AeroGear iOS lib - Milestone 3

Today we are happy to announce the immediate availability of Milestone 3 of the AeroGear iOS library. Focus on this release was API overhaul cleanups as we prepare for the final release, but that didn't stop us to provide two neat new features that we hope our users will find them useful.


The first feature is Pagination support of the result set returned by the server. You now have the ability to scroll either backwards or forward in the result set with the API trying to be flexible enough to support different pagination strategies supported by a server. Paging metadata located in the server response (either in the header or in the body) are used to identify the next or the previous result set. For example, in Twitter case, paging metadata are located in the body of the response, using next_page or previous_page JSON keys at the root level to identify the next or previous result set. The location of this metadata as well as naming, is fully configurable during the creation of the Pipe, thus enabling greater flexibility in supporting several different paging strategies. By default, if no configuration is applied, the library will choose to use Web Linking as it's paging strategy.

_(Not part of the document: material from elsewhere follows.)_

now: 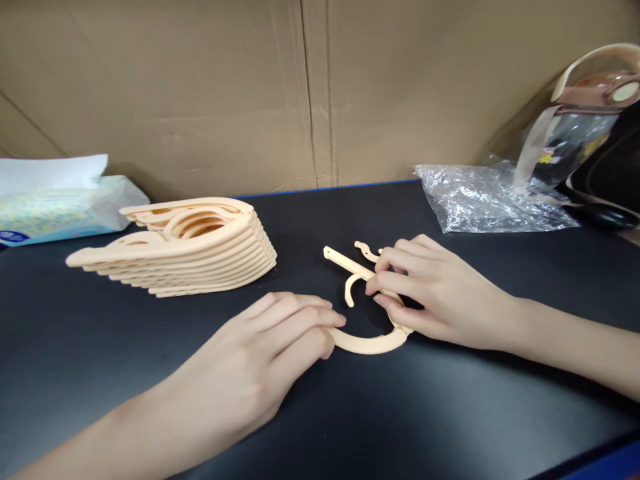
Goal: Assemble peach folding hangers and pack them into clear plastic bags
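Observation:
A peach plastic hanger piece lies on the black table between my two hands. My left hand rests palm down with its fingertips pressed together on the curved lower end of the piece. My right hand is closed over the piece's other side, fingers pinched on its straight bar, where small hooks stick out. Part of the piece is hidden under my right fingers.
A stack of several peach hangers lies at the left middle. A tissue pack sits at the far left. Crumpled clear plastic and a bagged item are at the back right. A cardboard wall stands behind.

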Demonstrator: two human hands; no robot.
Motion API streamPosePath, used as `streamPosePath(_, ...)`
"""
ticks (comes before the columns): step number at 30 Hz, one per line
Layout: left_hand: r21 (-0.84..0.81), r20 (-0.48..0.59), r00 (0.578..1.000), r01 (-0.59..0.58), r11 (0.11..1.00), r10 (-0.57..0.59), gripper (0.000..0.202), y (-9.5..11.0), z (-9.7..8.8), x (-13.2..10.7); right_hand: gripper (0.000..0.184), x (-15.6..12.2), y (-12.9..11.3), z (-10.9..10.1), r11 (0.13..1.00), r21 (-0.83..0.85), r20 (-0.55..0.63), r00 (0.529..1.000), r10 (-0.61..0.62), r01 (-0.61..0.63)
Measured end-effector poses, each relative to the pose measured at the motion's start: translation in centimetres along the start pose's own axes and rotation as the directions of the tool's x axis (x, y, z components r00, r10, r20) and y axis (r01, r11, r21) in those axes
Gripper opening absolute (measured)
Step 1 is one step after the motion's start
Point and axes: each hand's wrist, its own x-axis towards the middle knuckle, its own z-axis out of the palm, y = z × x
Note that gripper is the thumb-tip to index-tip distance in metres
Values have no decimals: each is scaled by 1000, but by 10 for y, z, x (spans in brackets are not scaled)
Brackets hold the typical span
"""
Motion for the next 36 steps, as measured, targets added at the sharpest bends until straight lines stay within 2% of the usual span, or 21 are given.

Here is an example of pagination that goes against the AeroGear Controller Server:

    NSURL* baseURL = [NSURL URLWithString:@""];
    AGPipeline* pipeline = [AGPipeline pipelineWithBaseURL:baseURL];
    id<AGPipe> cars = [pipeline pipe:^(id<AGPipeConfig> config) {
        [config setName:@"cars-custom"];
        [config setNextIdentifier:@"AG-Links-Next"];
        [config setPreviousIdentifier:@"AG-Links-Previous"];
        [config setMetadataLocation:@"header"];
        // --optional config option--
        // you have the option to set default parameters that
        // will be passed along during pagination kickstart.
        // If not specified, a default query parameter provider
        // will be installed, that uses the names "offset" and
        // "limit" (two popular names found in pagination mechanisms)
        // initialized to 0 (first page) and 10 (ten items per page) respectively.
        [config setParameterProvider:@{@"color" : @"black", @"page" : @"2", @"per_page" : @10}];        
First we create our pipeline. Notice that in the Pipe configuration object, we explicitely declare the name of the paging identifiers supported by the server, as well as the the location of these identifiers in the response. Here we used header to specify that the paging identifiers are to be found in the headers of the response. We can also specify body if the identifiers are to be found in the body of the response (like with Twitter's search), or webLinking (default) if your server follows the Web Linking standard.

To kick-start pagination, you use the method readWithParams of the underlying AGPipe, passing your desired query parameters to the server. You have the option not to specify query parameters (by passing nil), which in that case the pipe will use the default parameter provider set during the pipe creation (with the setParameterProvider config option). Upon successfully completion, the pagedResultSet (an enhanced category of NSMutableArray) will allow you to scroll through the result set:

 __block NSMutableArray *pagedResultSet;
 // fetch the first page
 [cars readWithParams:@{@"color" : @"black", @"offset" : @"0", @"limit" : @1} success:^(id responseObject) {
     pagedResultSet = responseObject;

     // do something

 } failure:^(NSError *error) {
     //handle error

To move forward or backwards in the result set, you simple call next or previous on the pagedResultSet, passing on the familiar callbacks to handle the response:

    // go forward..
    [pagedResultSet next:^(id responseObject) {
        // do something

   // go backwards..
   [pagedResultSet previous:^(id responseObject) {
         // do something
     } failure:^(NSError *error) {
         // handle error
    } failure:^(NSError *error) {
        // handle error

Note that exception cases like moving beyond last or first page is left on the behaviour of the specific server implementation, that is the library will not try treat it differently. Some servers can throw an error (like Twitter or AeroGear Controller does) by responding with an http error response, or simply return an empty list. The user is responsible to cater for exception cases like this.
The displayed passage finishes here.